Mail Archives: djgpp-workers/1999/07/01/10:04:31

www.delorie.com/archives/browse.cgi
search
Mail Archives: djgpp-workers/1999/07/01/10:04:31
Date: Thu, 01 Jul 1999 09:01:31 -0500

From: Eric Rudd <rudd AT cyberoptics DOT com>

Subject: Re: libm sources from cyberoptics

To: Eli Zaretskii <eliz AT is DOT elta DOT co DOT il>

Cc: djgpp-workers AT delorie DOT com

Message-id: <377B74BA.C691B8C3@cyberoptics.com>

Organization: CyberOptics

MIME-version: 1.0

X-Mailer: Mozilla 4.05 [en] (Win95; U)

References: <Pine DOT SUN DOT 3 DOT 91 DOT 990627172155 DOT 5761E-100000 AT is>

Reply-To: djgpp-workers AT delorie DOT com
Eli Zaretskii wrote:

> - The NaN is loaded by the functions from a long whose bit pattern
>   is 0xFFC00000. [snip] I think the bit pattern should be 0x7ff80000.
>   Do you agree?

No.  There are several types of NaN, as you have surmised, but the
particular NaN reserved by Intel for indefinite results is exactly the bit
pattern that my functions return (they call it "real indefinite").  Yes,
the sign bit is set, and I think that's weird, too, but if you check the
Intel docs, you'll find that the sign bit should indeed be set.  In fact,
this is the bit pattern that is generated when one computes 0./0. in the
coprocessor and stores this quantity to memory as a float.

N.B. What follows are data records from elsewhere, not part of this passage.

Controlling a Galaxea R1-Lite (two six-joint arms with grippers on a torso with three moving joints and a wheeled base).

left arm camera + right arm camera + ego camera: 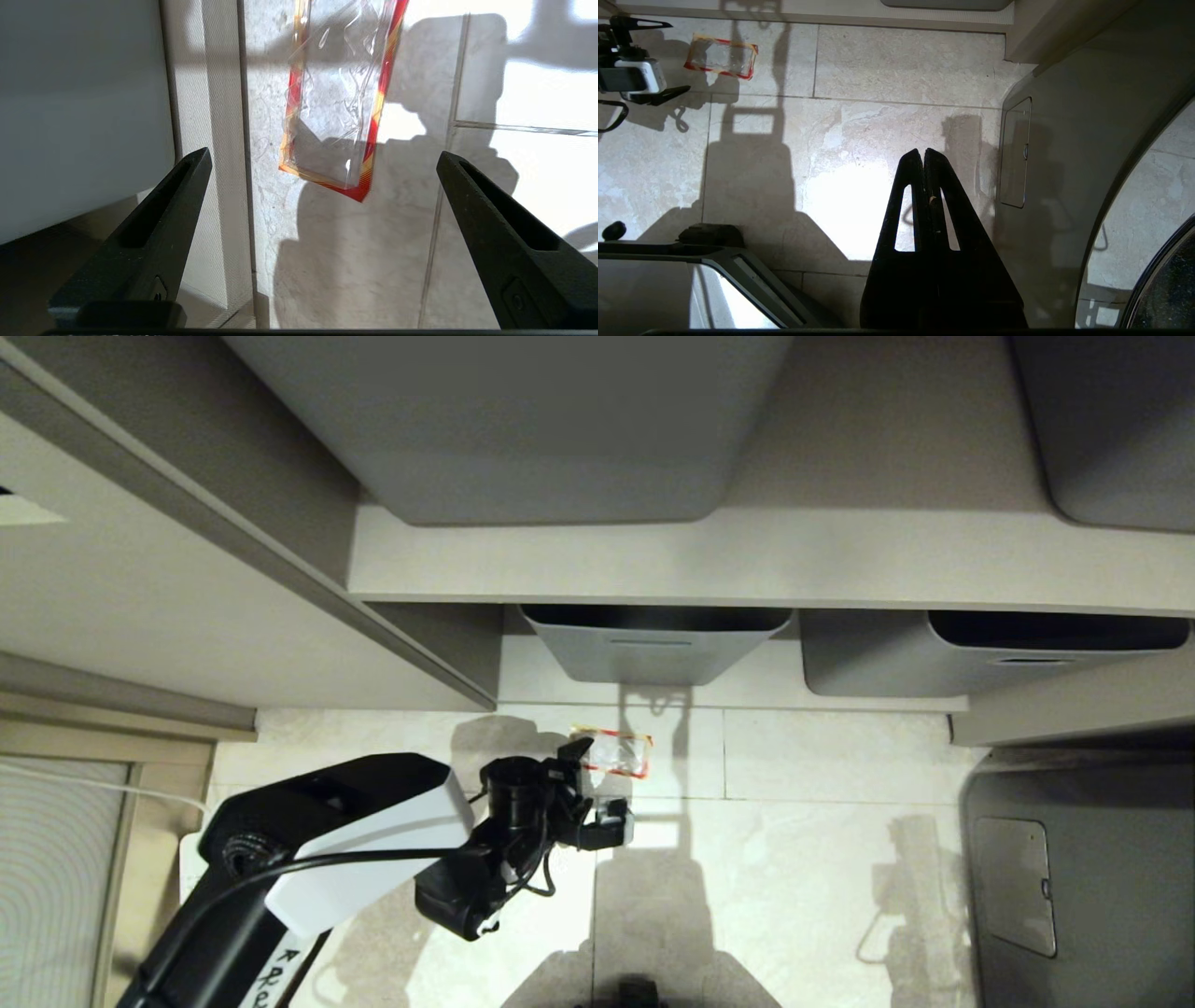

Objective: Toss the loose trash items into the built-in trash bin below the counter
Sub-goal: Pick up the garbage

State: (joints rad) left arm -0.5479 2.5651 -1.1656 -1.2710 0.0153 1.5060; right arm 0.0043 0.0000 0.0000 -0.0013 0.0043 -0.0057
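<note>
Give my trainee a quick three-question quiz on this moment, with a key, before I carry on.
1. True or false: the left hand is already shut on the red-and-yellow-edged wrapper.
2. What is the wrapper lying on? A) the floor tiles B) a beige shelf C) inside a grey tub
3. Fill in: the right hand has its fingers ____.

Key:
1. False: its fingers stand wide open, with the wrapper ahead of them and untouched.
2. A: it lies flat on the tiles, in front of the lower tub.
3. Shut, pressed together and empty, well away from the wrapper.
</note>
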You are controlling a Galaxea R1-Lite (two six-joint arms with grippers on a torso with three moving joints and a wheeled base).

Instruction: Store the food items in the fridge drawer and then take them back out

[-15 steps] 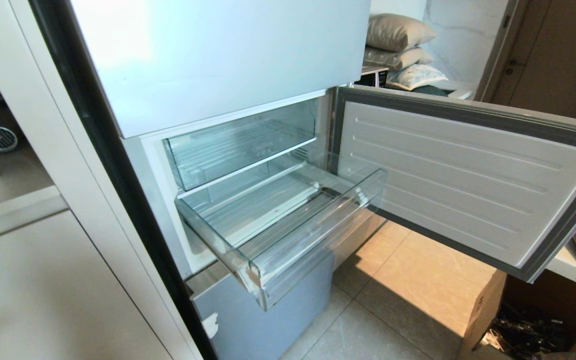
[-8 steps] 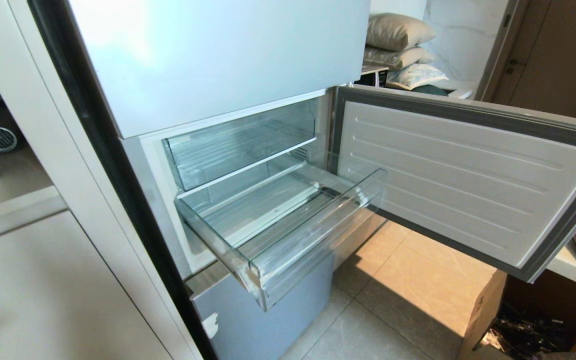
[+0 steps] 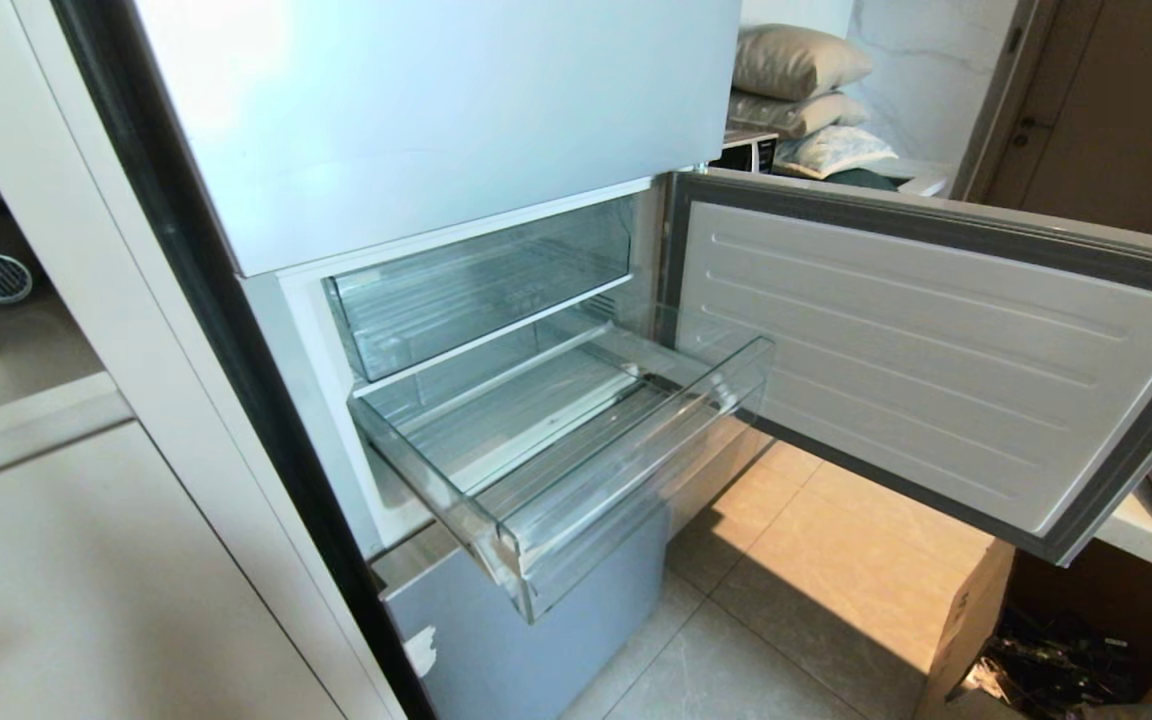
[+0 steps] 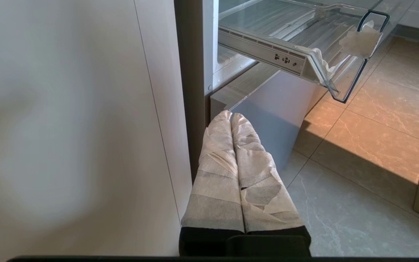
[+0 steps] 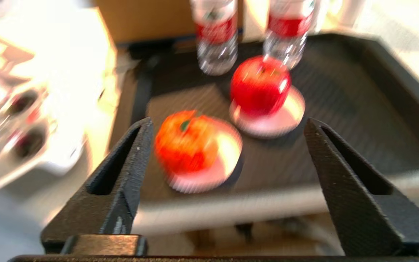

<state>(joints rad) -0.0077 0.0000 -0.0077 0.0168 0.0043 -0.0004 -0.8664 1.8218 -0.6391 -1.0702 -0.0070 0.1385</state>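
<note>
In the head view, the fridge drawer point(image 3: 576, 440) is standing pulled out from the fridge near the centre, its clear front wall facing toward five o'clock and its ribbed floor bare. A second clear bin point(image 3: 481, 285) is sitting pushed in at about eleven o'clock from it. The open fridge door point(image 3: 936, 360) is swinging out at three o'clock, over a tiled floor point(image 3: 796, 600). Neither arm is showing here.

In the left wrist view, the left gripper point(image 4: 230, 118) is hanging low beside the fridge's lower front, its tape-wrapped fingers point(image 4: 216, 174) pressing flat together with nothing between them. The drawer's corner point(image 4: 315, 58) is jutting out at one o'clock from the fingertips, well apart from them.

In the right wrist view, which is blurred, the right gripper point(image 5: 227, 125) is standing wide open, holding nothing, above a dark tray point(image 5: 376, 109). The orange pumpkin-like food item point(image 5: 186, 142) is sitting on a small pale saucer point(image 5: 220, 167) in the tray, showing between the fingers nearer the nine o'clock one, not touched. A red apple point(image 5: 259, 85) is resting on another saucer at one o'clock from it, and two water bottles point(image 5: 215, 36) are standing at twelve o'clock.
</note>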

Note also that I load a float, not a double.  It gets converted to the same
thing inside the coprocessor, and the float takes up less space in memory.
The sole exception to this occurs in function sincos, where doubles are
pointed to, and any double NaN must be copied to memory as such.  Then the
bit pattern there is 0xFFF8000000000000.

> - A more serious problem is with asin and acos for arguments whose
>   absolute value is between 1 and 1.5 (inclusive).  These manage to
>   pass the tests for badarg, wind up in fpatan and return -NaN,
>   which has the wrong sign, and errno is not set.

Fixed.  The problem occurred only for arguments in the range <1, 2> that
have the entire least-significant four bytes equal to zero.  Thus,
acos(1.2) behaved properly, but acos(1.25) and acos(1.375) did not.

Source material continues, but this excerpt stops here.